**Task to carry out:** Please reproduce the data exactly, excluding any pictures it contains.

**Data:**
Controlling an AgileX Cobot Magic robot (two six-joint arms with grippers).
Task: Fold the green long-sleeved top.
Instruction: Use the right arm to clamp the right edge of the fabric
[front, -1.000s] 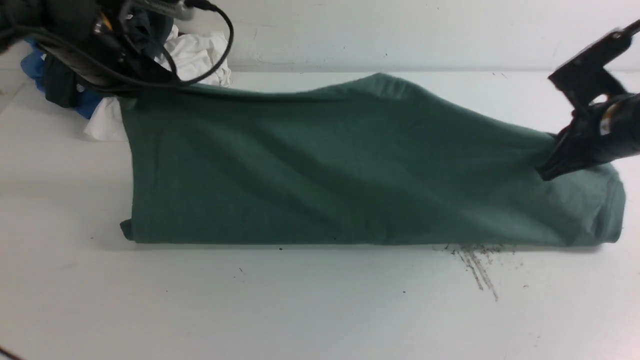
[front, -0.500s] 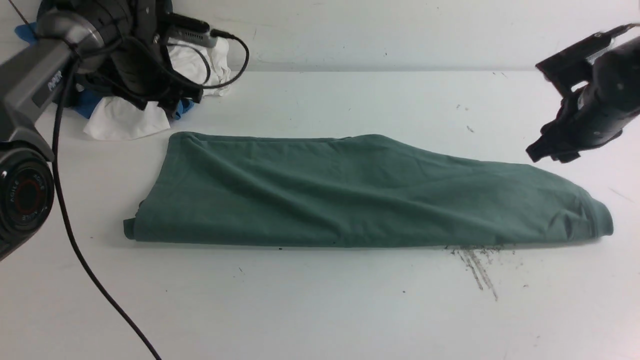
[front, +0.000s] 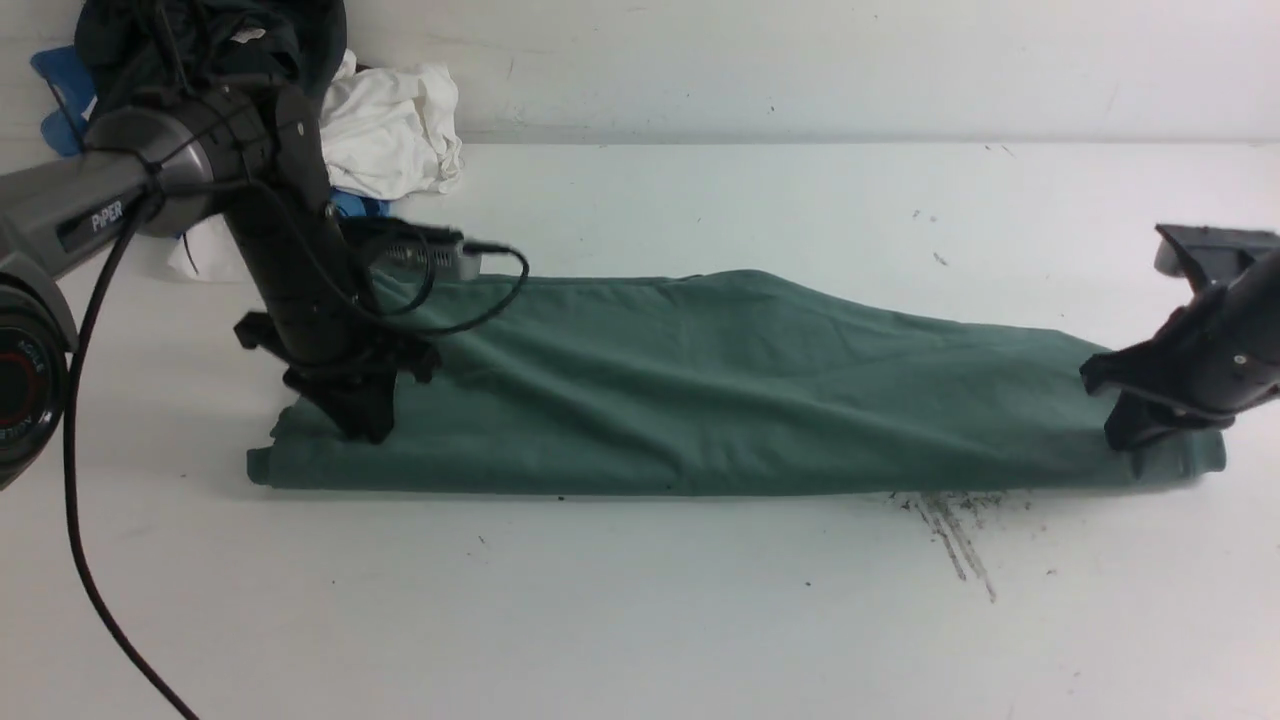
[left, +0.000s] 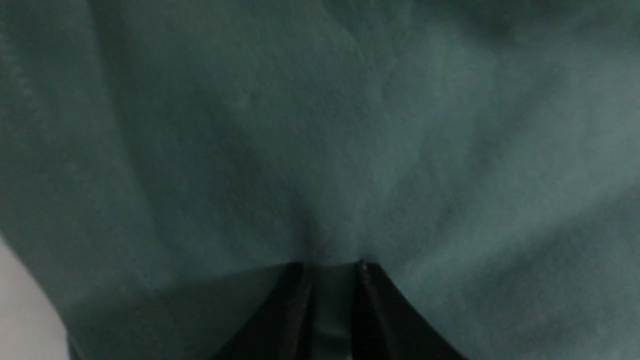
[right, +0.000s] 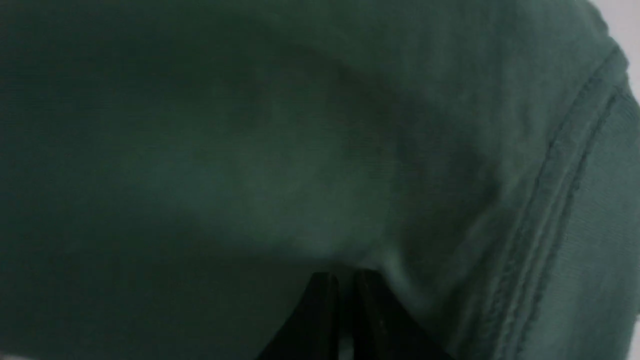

**Result for this exercise:**
Controlling an AgileX Cobot Magic robot (two six-joint arms with grippers).
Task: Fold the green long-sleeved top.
Instruction: Use the right arm to clamp the right edge of the fabric
[front, -1.000s] 
[front, -0.500s] 
[front, +0.000s] 
[left, +0.000s] 
[right, +0.000s] 

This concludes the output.